My question is very simple but unable to find any example or solution on the entire internet. I want to use the if-else condition in the data source
of terraform and based on the value it should search the result. We have 2 different VPCs in our AWS account: 1. Prod VPC, 2. RDS VPC
Filter should work based on boolean variable var.rds_vpc
Pseudocode:
data "aws_vpc" "vpc" {
if var.rds_vpc == true:
tags = {
Name = "rds_vpc"
Type = "database"
}
else:
tags = {
Cluster = "live_vpc"
Enviornment = "production"
}
}
If both VPCs could have similar tags, I could simply pass the values via variables. But in the above case, the tags are also different.
I would highly appreciate it if someone can help.
There are various different ways to achieve this result depending on your detailed goals. The most direct answer would be to use a conditional expression to select one of two map values:
tags = (
var.rds_vpc ?
{
Name = "rds_vpc"
Type = "database"
} :
{
Cluster = "live_vpc"
Enviornment = "production"
}
)
If you are writing a module where its abstraction makes sense to distinguish between exactly two very different kinds of tagging structures like this then this could be a reasonable way to go, but a structure like this does suggest that your module might be trying to solve too many problems at once and so I'd also consider some different designs.
If you are just trying to write a general module that works with virtual networks, which doesn't really need to "know" what the network really represents, then you could consider making it just take arbitrary tags as an input variable and pass them through exactly as given, and then the calling module can choose those tags differently depending on its knowledge of the purpose of the VPC:
variables "vpc_tags" {
type = map(string)
}
data "aws_vpc" "vpc" {
tags = var.vpc_tags
}
Because it seems like you are writing a module that uses a VPC rather than one that manages a VPC, you might also consider using a dependency inversion approach where the module just declares that it needs a VPC but leaves it up to the calling module to decide how to provide it:
variables "vpc" {
# Include here the subset of VPC attributes
# your module actually needs.
type = object({
id = string
cidr_block = string
})
}
Elsewhere in your module you can then use var.vpc.id
in the same situations where you would otherwise have used data.aws_vpc.vpc.id
. The calling module can then either use a data "aws_vpc"
block itself or pass in a VPC it was already managing, depending on what's appropriate for the situation:
data "aws_vpc" "rds" {
tags = {
Name = "rds_vpc"
Type = "database"
}
}
module "uses_vpc" {
source = "./uses-vpc"
vpc = data.aws_vpc.rds
}
resource "aws_vpc" "production" {
cidr_block = "10.1.0.0/16"
tags = {
Cluster = "live_vpc"
Enviornment = "production"
}
}
module "uses_vpc" {
source = "./uses-vpc"
vpc = aws_vpc.production
}
This approach of using either data "aws_vpc"
or resource "aws_vpc"
with the same module can work because both the data resource type and the managed resource type have the id
and cidr_block
attributes that the variable's type constraint requires.
I can't know what design assumptions and constraints are most important for your system, so I can't recommend any one of these approaches in particular, but I raise them because selecting two very different values depending on a boolean variable can sometimes suggest an insufficient separation of concerns.
In your case, for example, I'd worry if my overall system had a lot of conditions based on var.rds_vpc
because that implies a lot of rigidity in your system design.

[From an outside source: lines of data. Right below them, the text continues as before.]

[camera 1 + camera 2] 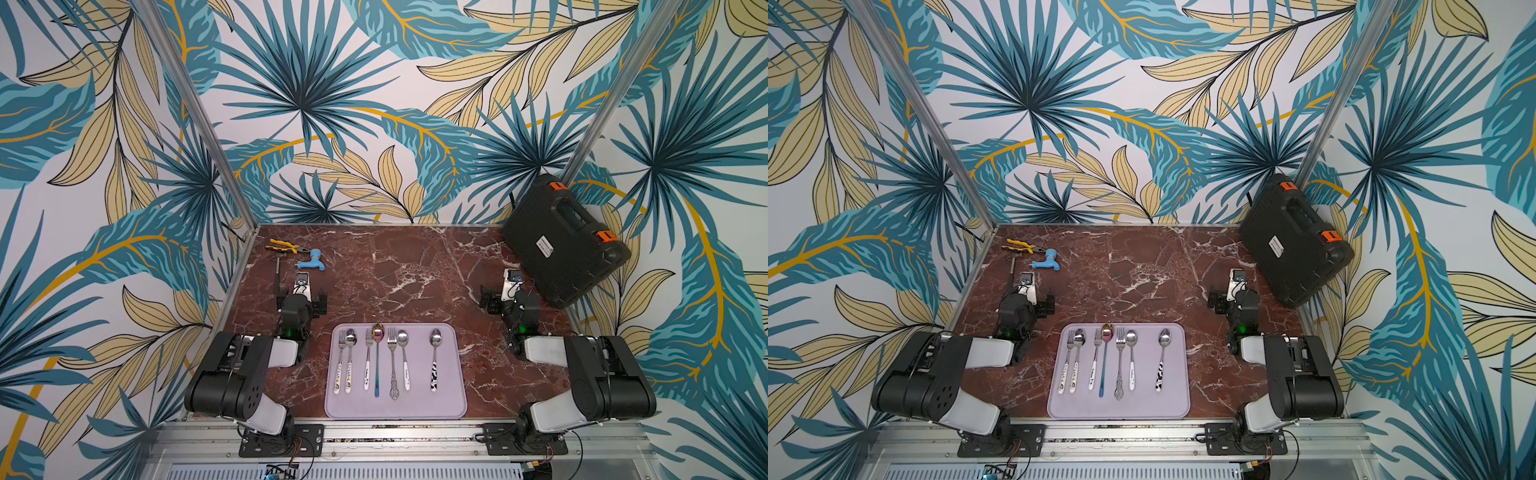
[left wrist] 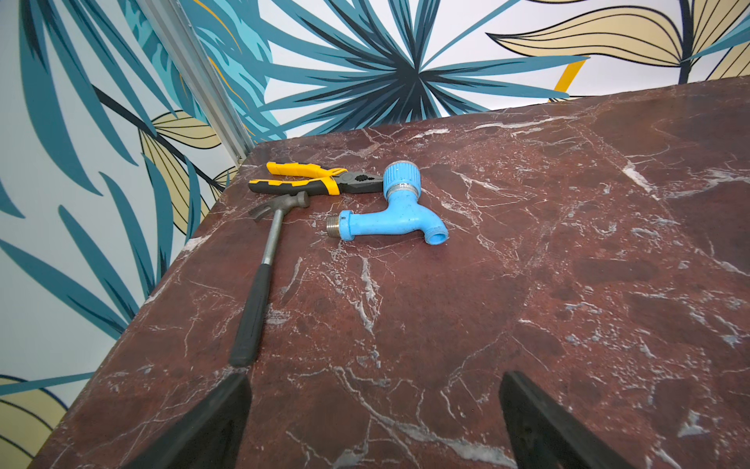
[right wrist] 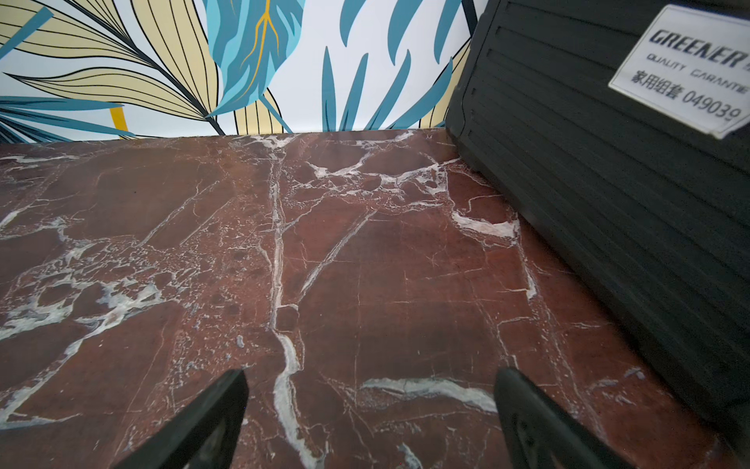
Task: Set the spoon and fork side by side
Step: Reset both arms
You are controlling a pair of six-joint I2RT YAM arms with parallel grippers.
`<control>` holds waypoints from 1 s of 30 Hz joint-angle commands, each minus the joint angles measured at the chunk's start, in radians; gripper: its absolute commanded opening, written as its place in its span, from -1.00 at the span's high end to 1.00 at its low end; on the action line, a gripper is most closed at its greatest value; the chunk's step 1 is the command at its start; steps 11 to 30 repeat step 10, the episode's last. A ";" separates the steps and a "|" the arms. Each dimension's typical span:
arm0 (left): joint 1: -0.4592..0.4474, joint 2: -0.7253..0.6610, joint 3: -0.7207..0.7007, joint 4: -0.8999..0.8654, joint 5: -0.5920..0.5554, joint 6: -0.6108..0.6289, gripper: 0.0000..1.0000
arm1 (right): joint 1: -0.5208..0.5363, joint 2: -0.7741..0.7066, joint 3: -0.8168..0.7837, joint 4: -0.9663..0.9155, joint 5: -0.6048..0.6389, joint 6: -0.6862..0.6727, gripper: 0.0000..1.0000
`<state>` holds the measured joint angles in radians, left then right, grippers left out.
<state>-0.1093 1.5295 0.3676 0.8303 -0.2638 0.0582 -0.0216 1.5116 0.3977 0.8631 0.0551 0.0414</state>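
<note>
Currently lilac tray holds three forks, four spoons in row; left tool, right tool both spread, empty.

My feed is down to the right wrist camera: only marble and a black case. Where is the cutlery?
Observer: On a lilac tray at the near edge of the table.
Operator: Is every piece paired?
Observer: No. The cow-patterned spoon lies alone toward the tray's right side, no fork beside it.
Operator: And the other arm?
Observer: The left gripper is open and empty, facing a hammer, pliers and a blue tap.
</note>
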 commanded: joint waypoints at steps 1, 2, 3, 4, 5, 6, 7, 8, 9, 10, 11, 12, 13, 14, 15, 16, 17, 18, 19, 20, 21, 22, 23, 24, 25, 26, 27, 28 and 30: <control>0.008 -0.009 0.030 0.013 0.012 -0.004 -1.00 | 0.007 -0.005 -0.004 0.013 0.015 0.008 -0.99; 0.007 -0.009 0.030 0.014 0.012 -0.005 -1.00 | 0.009 -0.004 0.000 0.009 0.010 0.002 -0.99; 0.008 -0.009 0.031 0.012 0.012 -0.005 -1.00 | 0.014 -0.002 0.012 -0.012 -0.007 -0.010 -0.99; 0.008 -0.009 0.031 0.012 0.012 -0.005 -1.00 | 0.021 -0.002 0.012 -0.014 0.002 -0.014 -0.99; 0.008 -0.009 0.031 0.012 0.012 -0.006 -1.00 | 0.022 -0.001 0.012 -0.012 0.002 -0.014 -0.99; 0.008 -0.008 0.031 0.012 0.012 -0.006 -1.00 | 0.021 -0.001 0.012 -0.015 0.001 -0.014 -0.99; 0.008 -0.009 0.031 0.013 0.013 -0.006 -1.00 | 0.022 -0.002 0.011 -0.011 0.002 -0.015 -0.99; 0.007 -0.009 0.030 0.012 0.012 -0.005 -1.00 | 0.022 -0.002 0.010 -0.010 0.000 -0.014 -0.99; 0.007 -0.009 0.031 0.012 0.012 -0.005 -1.00 | 0.022 -0.002 0.010 -0.009 0.000 -0.014 -0.99; 0.007 -0.009 0.030 0.012 0.013 -0.005 -1.00 | 0.022 -0.002 0.010 -0.009 0.000 -0.014 -0.99; 0.007 -0.009 0.030 0.012 0.013 -0.005 -1.00 | 0.022 -0.002 0.010 -0.009 0.000 -0.014 -0.99; 0.007 -0.009 0.030 0.012 0.013 -0.005 -1.00 | 0.022 -0.002 0.010 -0.009 0.000 -0.014 -0.99; 0.007 -0.009 0.030 0.012 0.013 -0.005 -1.00 | 0.022 -0.002 0.010 -0.009 0.000 -0.014 -0.99; 0.007 -0.009 0.030 0.012 0.013 -0.005 -1.00 | 0.022 -0.002 0.010 -0.009 0.000 -0.014 -0.99; 0.007 -0.009 0.030 0.012 0.013 -0.005 -1.00 | 0.022 -0.002 0.010 -0.009 0.000 -0.014 -0.99; 0.007 -0.009 0.030 0.012 0.013 -0.005 -1.00 | 0.022 -0.002 0.010 -0.009 0.000 -0.014 -0.99; 0.007 -0.009 0.030 0.012 0.013 -0.005 -1.00 | 0.022 -0.002 0.010 -0.009 0.000 -0.014 -0.99; 0.007 -0.009 0.030 0.012 0.013 -0.005 -1.00 | 0.022 -0.002 0.010 -0.009 0.000 -0.014 -0.99; 0.007 -0.009 0.030 0.012 0.013 -0.005 -1.00 | 0.022 -0.002 0.010 -0.009 0.000 -0.014 -0.99; 0.007 -0.009 0.030 0.012 0.013 -0.005 -1.00 | 0.022 -0.002 0.010 -0.009 0.000 -0.014 -0.99; 0.007 -0.009 0.030 0.012 0.013 -0.005 -1.00 | 0.022 -0.002 0.010 -0.009 0.000 -0.014 -0.99; 0.007 -0.009 0.030 0.012 0.013 -0.005 -1.00 | 0.022 -0.002 0.010 -0.009 0.000 -0.014 -0.99; 0.007 -0.009 0.030 0.012 0.013 -0.005 -1.00 | 0.022 -0.002 0.010 -0.009 0.000 -0.014 -0.99; 0.007 -0.009 0.030 0.012 0.013 -0.005 -1.00 | 0.022 -0.002 0.010 -0.009 0.000 -0.014 -0.99; 0.007 -0.009 0.030 0.012 0.013 -0.005 -1.00 | 0.022 -0.002 0.010 -0.009 0.000 -0.014 -0.99; 0.007 -0.009 0.030 0.012 0.013 -0.005 -1.00 | 0.022 -0.002 0.010 -0.009 0.000 -0.014 -0.99; 0.007 -0.009 0.030 0.012 0.013 -0.005 -1.00 | 0.022 -0.002 0.010 -0.009 0.000 -0.014 -0.99; 0.007 -0.009 0.030 0.012 0.013 -0.005 -1.00 | 0.022 -0.002 0.010 -0.009 0.000 -0.014 -0.99; 0.007 -0.009 0.030 0.012 0.013 -0.005 -1.00 | 0.022 -0.002 0.010 -0.009 0.000 -0.014 -0.99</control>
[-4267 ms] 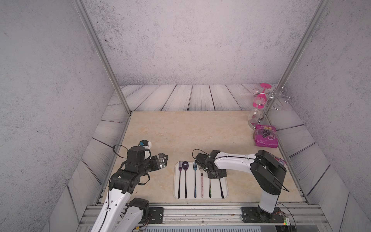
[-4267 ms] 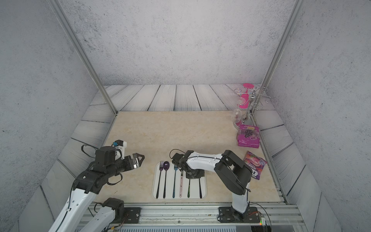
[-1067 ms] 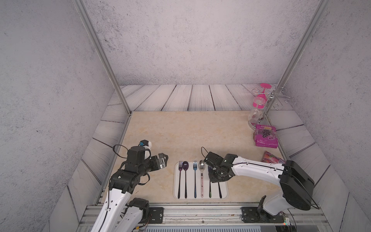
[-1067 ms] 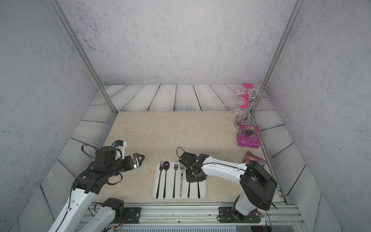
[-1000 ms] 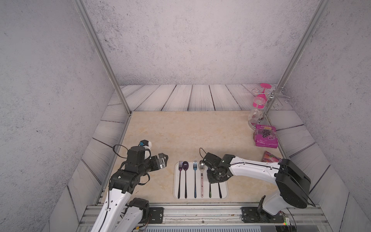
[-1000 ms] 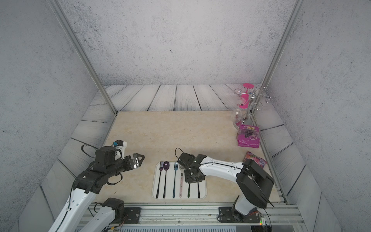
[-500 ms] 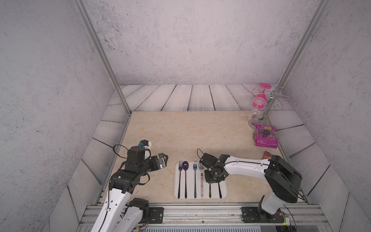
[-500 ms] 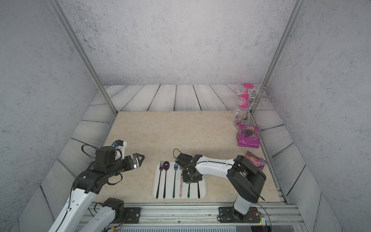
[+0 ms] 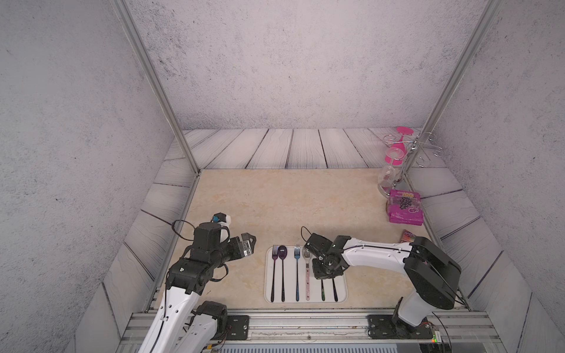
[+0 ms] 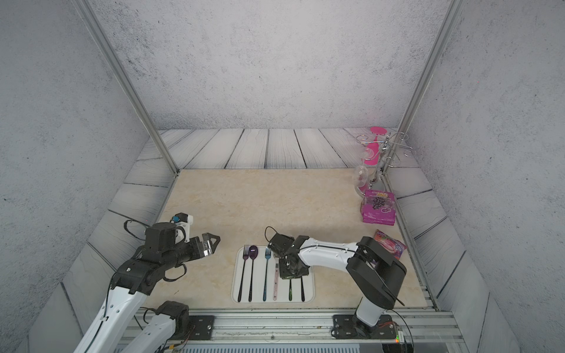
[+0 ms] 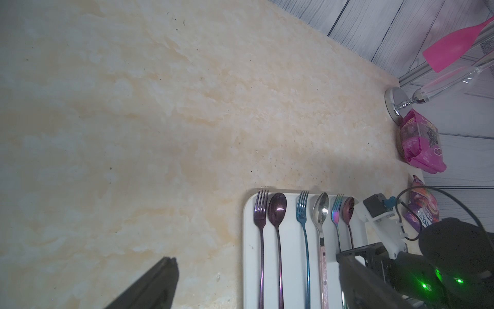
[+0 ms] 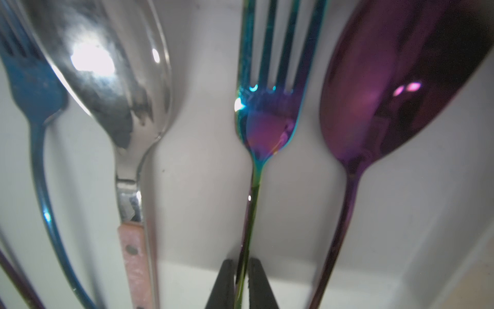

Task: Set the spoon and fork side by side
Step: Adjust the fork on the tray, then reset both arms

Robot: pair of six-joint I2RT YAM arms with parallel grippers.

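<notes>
Right now your right gripper (image 12: 242, 282) is down in the white tray (image 9: 342, 295), which sits at the near edge of the table, about midway across. Its jaws are pinched in on the thin handle of the rainbow fork (image 12: 267, 120), one black fingertip (image 12: 223, 283) on each side. The pads look to be on the metal, though you cannot judge how firm the bite is. The fork lies flat, second from the right in the row. The plum spoon (image 12: 374, 107) is just to its right and the silver spoon (image 12: 107, 80) just to its left, and none of the three touch. Your left gripper (image 9: 249, 244) hangs over bare table left of the tray, jaws wide open and empty.

The step looks like securing the fork so you can true it up beside its spoon. Finish the squeeze before any lift, because a handle this slim and glossy will likely roll or pivot if caught off-centre. Raise it only enough to clear the tray floor and hold it level. Shift it sideways slowly, since a swinging head could knock either neighbour. Set it down parallel to the plum spoon, heads level at the far end, then open gently.
</notes>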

If a later requirement calls for you to add a third VPC, how many different modules would you need to update to achieve that?
Premature generalization can be harmful too -- there's no need to solve problems that you don't have anywhere on the horizion -- but the two alternative patterns I've suggested above are common approaches to separation of concerns in Terraform that don't tend to lead to much additional complexity.